Is there a lack of refining capacity affecting product prices in the US?

There has been considerable discussion regarding the supposed lack of refining capacity in this country and the effect this has had on the price of gasoline and distillate as demand increases. Again the uninformed media and administration officials have been the source of these unfounded rumors.

These sources cite their reasons for this interpretation as the rising demand for energy coupled with the fact that there has been no new refinery construction in over three decades. This sounds rather convincing and it is quite true. What you have not been told, however, can be represented by the following information.

In addition to lack of refinery construction in this country the following graph, taken, from the U.S. Energy Information Administration, shows that this situation has been exacerbated by the closure of half of the refineries operating since the early 1980s.

In other words, we have not built a new refinery in thirty years and we have shut down an additional one hundred and fifty. One would surely believe that we are in trouble of reaching a supply and demand upset and the information being propagated by the media and others is right on the money.

So why don’t we build new refineries? A look at the following graph might help answer this question.

refine_capacity

This information received through the Energy Information Administration and a report by professor Ken Homa of Georgetown University clearly shows that even with a decline in refining facilities, refining capacity has actually increased from under 16 million barrels per day in the mid 1990s to over 17.5 million barrels per day in 2008, an increase of more than 10%. During this period refineries have been operating at near capacity outputs given downtime for repairs and maintenance as shown below.

utilization

The reason new refineries have not been built in recent times is due, in part, to the difficulty in obtaining permits for such facilities. Environmental restrictions make it very difficult for a refiner to build a “grassroots” facility. The time involved in obtaining permits and construction can amount to a decade. It is very difficult for a refiner to economically weigh the investment risk when these time delays in construction are so severe and environmental requirements are rapidly changing. Additionally, refineries are typically built in populated areas and most people now days are reluctant to have a large chemical processing facility near their homes.

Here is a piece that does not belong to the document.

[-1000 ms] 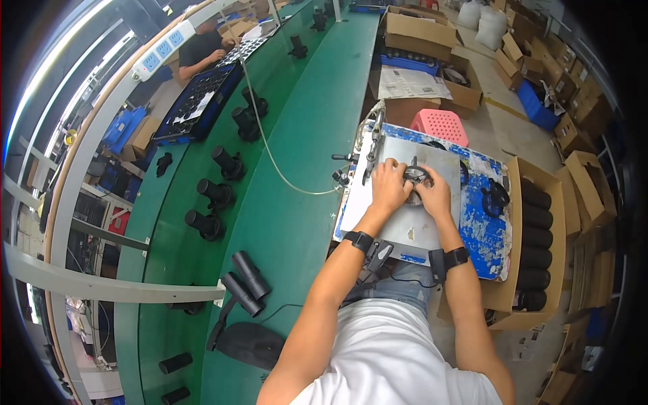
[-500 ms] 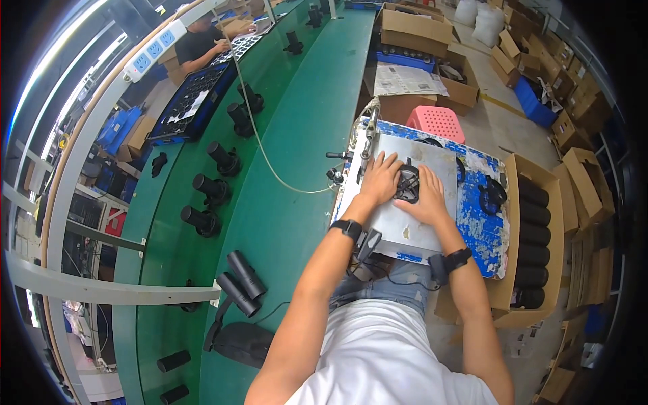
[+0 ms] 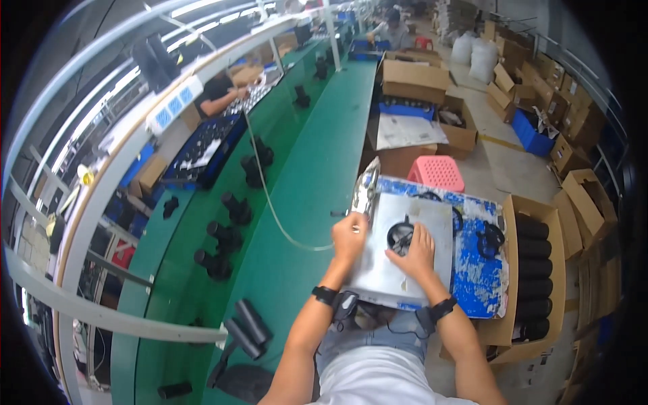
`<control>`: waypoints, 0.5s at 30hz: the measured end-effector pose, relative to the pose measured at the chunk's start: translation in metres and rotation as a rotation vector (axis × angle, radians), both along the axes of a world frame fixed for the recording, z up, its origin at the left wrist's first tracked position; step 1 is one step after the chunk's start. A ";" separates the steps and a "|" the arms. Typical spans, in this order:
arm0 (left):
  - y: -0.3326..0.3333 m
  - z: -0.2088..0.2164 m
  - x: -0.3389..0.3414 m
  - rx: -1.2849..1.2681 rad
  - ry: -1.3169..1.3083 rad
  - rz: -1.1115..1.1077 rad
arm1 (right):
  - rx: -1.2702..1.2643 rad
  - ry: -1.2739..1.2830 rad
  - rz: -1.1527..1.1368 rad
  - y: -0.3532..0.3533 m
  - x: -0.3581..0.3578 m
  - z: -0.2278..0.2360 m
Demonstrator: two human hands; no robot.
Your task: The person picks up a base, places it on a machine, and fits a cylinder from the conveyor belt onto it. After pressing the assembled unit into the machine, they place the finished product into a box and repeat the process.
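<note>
A round black spoked part (image 3: pixel 399 234) rests on the bare metal plate (image 3: pixel 381 280) in front of me. My right hand (image 3: pixel 414 251) grips its right and near edge, thumb to one side and fingers to the other. At the plate's left edge, just below the shiny metal clamp fixture (image 3: pixel 365 190), my left hand (image 3: pixel 349 236) is closed. Whatever its fingers wrap round is hidden by the hand. Another black ring-shaped part (image 3: pixel 489 239) lies on the worn blue tabletop (image 3: pixel 472 283) to the right.
A carton (image 3: pixel 559 270) of black cylinders stands right of the worktable. Beyond it is a pink stool (image 3: pixel 436 173). The long green bench (image 3: pixel 304 182) on the left carries black parts, and a thin hose (image 3: pixel 273 209) hangs across it. A person (image 3: pixel 219 98) works farther back.
My left hand has left the black part and moved to the plate's left edge, closing there. The right hand stays at the part. My view has tilted up.
</note>
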State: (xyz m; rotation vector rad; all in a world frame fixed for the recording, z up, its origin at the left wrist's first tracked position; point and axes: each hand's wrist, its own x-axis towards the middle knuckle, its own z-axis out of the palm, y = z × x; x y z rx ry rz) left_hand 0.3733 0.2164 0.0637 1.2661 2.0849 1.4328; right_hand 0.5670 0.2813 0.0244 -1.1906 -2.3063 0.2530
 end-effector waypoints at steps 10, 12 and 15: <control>0.096 -0.103 -0.124 -0.429 -0.268 0.296 | -0.043 0.005 0.025 -0.012 -0.009 0.015; 0.103 -0.096 -0.118 -0.427 -0.220 0.232 | -0.056 -0.003 0.003 -0.009 -0.008 0.016; 0.081 -0.108 -0.122 -0.309 -0.255 0.220 | -0.011 0.030 0.032 -0.009 -0.012 0.015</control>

What has been happening, and is shown in the above graphs, is that refiners have found it economically viable to expand existing facilities. The permitting is much simpler and they are able to adapt to environmental requirements as they are needed. The main reason for refinery closures over the past thirty years was the inability of old, marginal refineries to upgrade to meet the increasingly harsh environmental demands of higher product quality.

America’s refiners have done a great job of planning for future demand requirements while, at the same time, meeting the EPA standards for increased product quality. It is unfortunate that the uninformed media and the Bush/Cheney administration continually distort the data presented to the public in an effort to promote higher crude oil and product prices. Hopefully, a new administration will not be so dependent on the backing of the oil industry and the need to further the industry’s objectives at the expense of the American people.